Irtah (Sha'ar Efrayim)
In Hebrew one letter, “heh,” distinguishes two states of existence: “body” and “corpse.” We don’t know which to write. We’re not certain whether the man lying on an orange stretcher resting on the ground while another attempted to resuscitate him had died or was still alive as he was carried by the Palestinian paramedics to the ambulance waiting on the other side of the lane the checkpoint. The partly covered body/corpse was borne on the stretcher, his/its arm dangling. That was at 05:17; it was still dark outside. We tried to find out from the people who filled the plaza at the exit whether they’d seen what had happened. A person in one of the groups said immediately, “Someone died at the checkpoint.” Yes, he saw it. Another said he knows who it is, someone from Far’un, he has children, poor man. And added, “We went on strike last Sunday and for two days 16 booths were open. Look, now there are again only 4-5.” A third man said they’ll go on strike again. Elsewhere in the plaza we spoke with another group of people. No, he’s not dead. He had a heart attack. He’s ill. “But why didn’t they bring him to Israel?” A good question.
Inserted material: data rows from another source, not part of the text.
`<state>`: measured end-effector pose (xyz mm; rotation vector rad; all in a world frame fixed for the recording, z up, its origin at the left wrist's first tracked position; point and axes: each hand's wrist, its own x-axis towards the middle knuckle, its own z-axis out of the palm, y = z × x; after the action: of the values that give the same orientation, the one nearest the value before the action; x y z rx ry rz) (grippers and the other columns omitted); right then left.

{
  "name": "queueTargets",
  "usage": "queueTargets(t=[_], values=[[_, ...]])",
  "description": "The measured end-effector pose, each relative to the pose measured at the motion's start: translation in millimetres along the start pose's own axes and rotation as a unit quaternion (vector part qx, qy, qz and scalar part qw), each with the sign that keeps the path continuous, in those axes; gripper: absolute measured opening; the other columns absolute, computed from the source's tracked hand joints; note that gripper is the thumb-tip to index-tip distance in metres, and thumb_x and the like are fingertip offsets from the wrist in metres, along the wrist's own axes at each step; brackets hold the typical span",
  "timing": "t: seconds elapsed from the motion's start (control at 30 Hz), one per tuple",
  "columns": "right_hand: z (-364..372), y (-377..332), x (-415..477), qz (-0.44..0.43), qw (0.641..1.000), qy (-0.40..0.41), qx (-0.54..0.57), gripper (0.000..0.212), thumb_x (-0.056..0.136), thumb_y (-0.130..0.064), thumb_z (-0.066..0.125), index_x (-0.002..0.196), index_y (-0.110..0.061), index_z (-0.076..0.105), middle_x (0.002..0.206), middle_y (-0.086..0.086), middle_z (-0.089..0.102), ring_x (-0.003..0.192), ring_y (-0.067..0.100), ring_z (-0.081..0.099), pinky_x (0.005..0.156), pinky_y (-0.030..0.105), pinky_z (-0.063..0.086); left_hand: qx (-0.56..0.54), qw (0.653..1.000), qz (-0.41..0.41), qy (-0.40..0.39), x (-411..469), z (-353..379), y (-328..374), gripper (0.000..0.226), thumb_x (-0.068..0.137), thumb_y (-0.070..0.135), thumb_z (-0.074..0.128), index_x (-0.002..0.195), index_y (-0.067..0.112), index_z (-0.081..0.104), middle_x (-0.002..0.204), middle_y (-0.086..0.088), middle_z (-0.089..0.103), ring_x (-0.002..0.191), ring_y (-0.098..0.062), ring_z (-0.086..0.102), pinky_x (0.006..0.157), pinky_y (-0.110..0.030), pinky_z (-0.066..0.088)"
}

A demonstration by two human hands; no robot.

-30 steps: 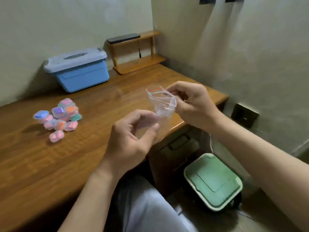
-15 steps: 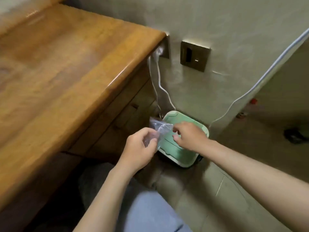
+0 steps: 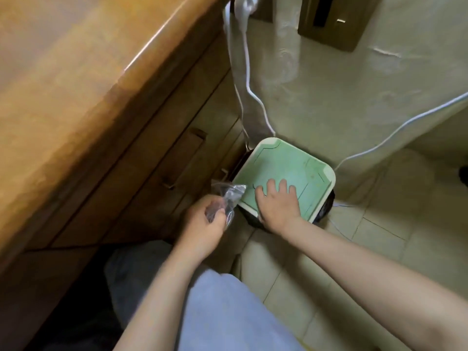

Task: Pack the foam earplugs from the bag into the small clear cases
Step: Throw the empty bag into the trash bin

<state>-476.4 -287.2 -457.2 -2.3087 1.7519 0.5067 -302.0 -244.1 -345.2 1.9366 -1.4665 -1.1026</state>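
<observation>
My left hand [image 3: 206, 221] grips a crumpled clear plastic bag [image 3: 229, 195] low beside the desk, close to the near left corner of a bin. I see nothing inside the bag. My right hand [image 3: 277, 201] lies flat with spread fingers on the bin's green lid [image 3: 291, 165]. The small clear cases and the earplugs are out of view.
The wooden desk [image 3: 76, 84] fills the left side, with drawers [image 3: 177, 158] under its edge. White cables [image 3: 243, 72] hang down the wall to the floor behind the bin. A wall socket plate [image 3: 331, 21] sits at the top. Tiled floor [image 3: 367, 249] lies to the right.
The view swung from the desktop down to the floor. My right hand let go of the bag and came down onto the bin lid. The left hand lowered the bag beside the bin.
</observation>
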Motion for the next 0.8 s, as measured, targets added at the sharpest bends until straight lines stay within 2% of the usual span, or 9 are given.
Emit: queueTargets(t=[0.07, 0.17, 0.33, 0.47, 0.57, 0.63, 0.67, 0.73, 0.8], values=[[-1, 4, 2, -0.008, 1.0, -0.001, -0.003, 0.07, 0.073, -0.042, 0.07, 0.131, -0.01, 0.046, 0.13, 0.023, 0.049, 0.112, 0.046, 0.048, 0.088, 0.048, 0.04, -0.012, 1.0, -0.01, -0.008, 1, 3, -1, 0.035, 0.094, -0.001, 0.06, 0.084, 0.033, 0.059, 0.091, 0.013, 0.064, 0.087, 0.001, 0.061, 0.075, -0.011, 0.044], [-11, 7, -1, -0.013, 1.0, 0.005, -0.001, 0.069, 0.073, -0.046, 0.066, 0.128, -0.01, 0.046, 0.125, 0.021, 0.051, 0.106, 0.043, 0.049, 0.083, 0.046, 0.04, -0.015, 1.0, -0.017, -0.015, 2, 3, 4, 0.026, 0.095, 0.003, 0.06, 0.092, 0.029, 0.06, 0.092, 0.013, 0.063, 0.087, 0.004, 0.058, 0.072, -0.006, 0.043], [-58, 30, -13, -0.053, 0.997, 0.045, 0.045, 0.058, 0.079, -0.055, 0.052, 0.12, -0.014, 0.05, 0.11, 0.012, 0.056, 0.094, 0.034, 0.055, 0.077, 0.041, 0.042, -0.029, 0.999, -0.025, 0.011, 5, 1, 13, 0.02, 0.094, 0.007, 0.062, 0.094, 0.026, 0.066, 0.093, 0.011, 0.067, 0.09, -0.001, 0.062, 0.079, -0.021, 0.049], [-110, 73, -10, -0.049, 0.986, 0.12, 0.105, 0.038, 0.083, -0.042, 0.052, 0.106, -0.012, 0.059, 0.099, 0.013, 0.058, 0.094, 0.035, 0.059, 0.078, 0.04, 0.045, -0.112, 0.99, -0.082, 0.016, 12, 7, 22, 0.015, 0.094, 0.008, 0.065, 0.095, 0.021, 0.07, 0.092, 0.004, 0.071, 0.082, -0.005, 0.066, 0.07, -0.017, 0.05], [-133, 100, 0, -0.016, 0.972, 0.173, 0.157, 0.026, 0.087, -0.025, 0.052, 0.105, -0.01, 0.062, 0.096, 0.014, 0.059, 0.096, 0.037, 0.059, 0.078, 0.04, 0.046, -0.209, 0.964, -0.166, -0.02, 20, 23, 30, 0.013, 0.091, 0.008, 0.068, 0.097, 0.02, 0.07, 0.09, -0.004, 0.073, 0.077, -0.014, 0.07, 0.067, -0.028, 0.055], [-137, 113, 7, -0.007, 0.967, 0.18, 0.18, 0.023, 0.09, -0.023, 0.049, 0.105, -0.01, 0.061, 0.094, 0.014, 0.059, 0.095, 0.038, 0.06, 0.075, 0.042, 0.049, -0.252, 0.946, -0.196, -0.047, 25, 39, 39, 0.011, 0.084, 0.012, 0.07, 0.094, 0.016, 0.07, 0.091, -0.011, 0.074, 0.084, -0.029, 0.07, 0.076, -0.044, 0.058], [-137, 117, 9, -0.003, 0.965, 0.184, 0.188, 0.022, 0.09, -0.023, 0.049, 0.105, -0.011, 0.06, 0.094, 0.015, 0.06, 0.094, 0.039, 0.06, 0.074, 0.042, 0.051, -0.27, 0.94, -0.203, -0.056, 28, 48, 43, 0.009, 0.084, 0.012, 0.069, 0.093, 0.013, 0.07, 0.091, -0.012, 0.075, 0.085, -0.03, 0.07, 0.082, -0.049, 0.058], [-136, 124, 11, 0.005, 0.96, 0.192, 0.202, 0.022, 0.091, -0.024, 0.048, 0.106, -0.012, 0.06, 0.094, 0.014, 0.06, 0.093, 0.039, 0.06, 0.074, 0.043, 0.052, -0.321, 0.916, -0.232, -0.066, 34, 64, 51, 0.008, 0.094, 0.008, 0.061, 0.094, 0.01, 0.068, 0.093, -0.009, 0.075, 0.088, -0.022, 0.07, 0.089, -0.045, 0.057], [-133, 127, 10, 0.004, 0.958, 0.192, 0.214, 0.024, 0.092, -0.025, 0.048, 0.107, -0.013, 0.061, 0.094, 0.014, 0.062, 0.094, 0.039, 0.06, 0.075, 0.044, 0.053, -0.359, 0.889, -0.274, -0.081, 40, 76, 55, 0.011, 0.1, 0.016, 0.055, 0.101, 0.015, 0.066, 0.104, -0.005, 0.074, 0.098, -0.016, 0.068, 0.092, -0.041, 0.055]])
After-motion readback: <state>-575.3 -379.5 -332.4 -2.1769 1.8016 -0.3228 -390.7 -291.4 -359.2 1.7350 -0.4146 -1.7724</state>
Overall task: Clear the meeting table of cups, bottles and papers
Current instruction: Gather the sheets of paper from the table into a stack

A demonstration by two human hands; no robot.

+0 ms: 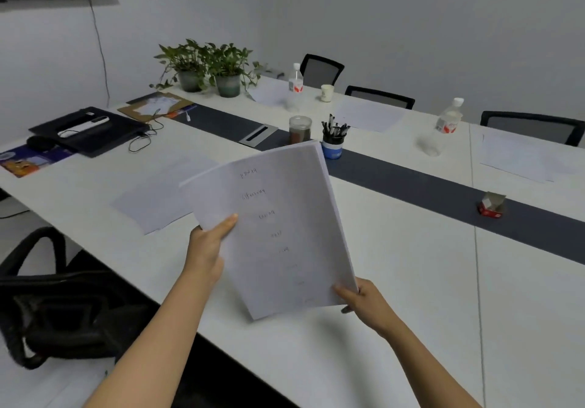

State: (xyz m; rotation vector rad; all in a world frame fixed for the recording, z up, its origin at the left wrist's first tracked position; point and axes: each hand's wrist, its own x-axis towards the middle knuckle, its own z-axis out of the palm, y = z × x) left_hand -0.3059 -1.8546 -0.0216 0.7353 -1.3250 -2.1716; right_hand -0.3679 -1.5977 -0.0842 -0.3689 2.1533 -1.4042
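Observation:
Both my hands hold a stack of white papers point(278, 217) with handwriting above the white meeting table point(411, 281). My left hand point(209, 246) grips its left edge, my right hand point(361, 300) its lower right corner. More sheets lie flat: one at left point(158, 195), one at far centre point(368, 114), one at far right point(519, 157), one by the plants point(269, 94). Two clear water bottles stand on the far side, one at the back point(296, 86) and one at right point(443, 129). A paper cup point(327, 92) stands beside the back bottle.
A pen holder point(334, 141) and a jar point(299, 129) sit on the dark centre strip point(427, 183), a small red box point(491, 206) further right. Two potted plants point(209, 69), a black laptop case point(88, 130) and cables occupy the far left. Black chairs point(60, 306) surround the table.

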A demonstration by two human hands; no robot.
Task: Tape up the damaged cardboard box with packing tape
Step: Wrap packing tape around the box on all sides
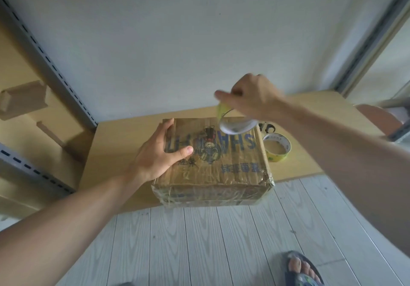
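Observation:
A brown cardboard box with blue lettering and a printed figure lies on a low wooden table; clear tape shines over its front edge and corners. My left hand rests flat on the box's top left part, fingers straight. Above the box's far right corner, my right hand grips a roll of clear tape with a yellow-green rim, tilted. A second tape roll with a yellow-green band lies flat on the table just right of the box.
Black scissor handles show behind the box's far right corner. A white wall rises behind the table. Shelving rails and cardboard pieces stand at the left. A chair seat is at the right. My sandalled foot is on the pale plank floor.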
This happens four or five times a week, they say.
What’s the point in describing the Palestinian men and women who get up in the middle of the night to build homes in Israel, pick strawberries in its fields, sweep its streets?! What’s the point in counting how many people move from one part of the facility to another?! What’s the point describing the path they take along the corridor between fences and gates where an unseen voice issues instructions and orders regulating their rate of progress?! What’s the point of describing how quickly this corral is being built if someone, if only one person, is injured there!?